Hi,
I want to test my data, however it is not normally distributed and now I dont know which test to use. Within my data there are two groups which I want to compare. The variable measures the speed between two events (average = 7 days). This is because of some outliers which I need to filter out.
1) What is the best way to handle outliers (z-score?)
2) Which test can I use to compare both groups?
How you guys can help me
Solved! Go to Solution.
This is a question that involves some feature engineering and data sciene knowledge. Perhaps you can consider anything beyond -3 or +3 Z-Scores to be outliers, thereby reducing the number of observations in your analysis.
Your 2nd question is a bit vague. What are you testing? What are you testing between? Not very clear...
Also, it helps if you can provide your data or your workflow. Please provide relevant data to this use case, and kindly provide your criteria in as much detail as possible. If you have a workflow built halfway, kindly export that over as well.
To export a workflow go to: Options > Export Workflow. Kindly do NOT send a "Save As" copy.
Hi caltang,
Thank you for your response, I want to know which group is the quickest. However other test to determine the mean between two groups have the assumption that the data needs to be normnal distirbuted
Without the data, no one can give you good help. Can you kindly provide some data so that the community has something to work with...?
My apologies I just saw this. Based on your data, can you explain a bit more about “Days”? Is it TAT?
Having 0s will affect your standardisation.

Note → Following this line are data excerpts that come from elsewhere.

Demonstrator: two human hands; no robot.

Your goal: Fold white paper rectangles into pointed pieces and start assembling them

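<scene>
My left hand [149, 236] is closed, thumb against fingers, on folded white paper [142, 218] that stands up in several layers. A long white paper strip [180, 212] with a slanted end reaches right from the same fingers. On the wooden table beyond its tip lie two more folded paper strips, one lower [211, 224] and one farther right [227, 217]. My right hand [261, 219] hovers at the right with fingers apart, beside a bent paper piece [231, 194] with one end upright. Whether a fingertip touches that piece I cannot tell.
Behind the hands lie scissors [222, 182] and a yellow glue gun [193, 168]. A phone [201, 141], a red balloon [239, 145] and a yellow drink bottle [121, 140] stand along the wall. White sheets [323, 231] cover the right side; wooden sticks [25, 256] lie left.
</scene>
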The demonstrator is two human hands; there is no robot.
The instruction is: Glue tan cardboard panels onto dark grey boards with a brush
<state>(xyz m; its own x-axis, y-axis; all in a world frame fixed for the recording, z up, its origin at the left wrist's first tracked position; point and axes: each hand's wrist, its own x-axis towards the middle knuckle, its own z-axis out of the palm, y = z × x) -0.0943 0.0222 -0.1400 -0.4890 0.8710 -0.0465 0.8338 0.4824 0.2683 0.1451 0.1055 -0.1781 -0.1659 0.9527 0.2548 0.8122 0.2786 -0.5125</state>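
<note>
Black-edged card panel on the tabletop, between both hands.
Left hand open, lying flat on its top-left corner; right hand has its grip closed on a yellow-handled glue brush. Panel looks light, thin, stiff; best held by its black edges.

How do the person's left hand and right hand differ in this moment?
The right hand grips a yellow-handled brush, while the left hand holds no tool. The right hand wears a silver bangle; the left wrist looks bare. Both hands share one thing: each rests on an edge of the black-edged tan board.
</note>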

Yes, the days are the time between two events. So 0 means the first and second event happened on the same day. This is important for me because this means the time between events is low (same day) and this is important. How longer the days, we suspect less result. That is what I want to test
@Wouterrrrrr this resource is fantastic if you're looking for predictive value: https://community.alteryx.com/t5/Data-Science/Alteryx-Predictive-Tools-Flowchart/ba-p/602881
if you're looking at which statistical test to apply, I think flowcharts are invaluable (source: https://onishlab.colostate.edu/summer-statistics-workshop-2019/which_test_flowchart/).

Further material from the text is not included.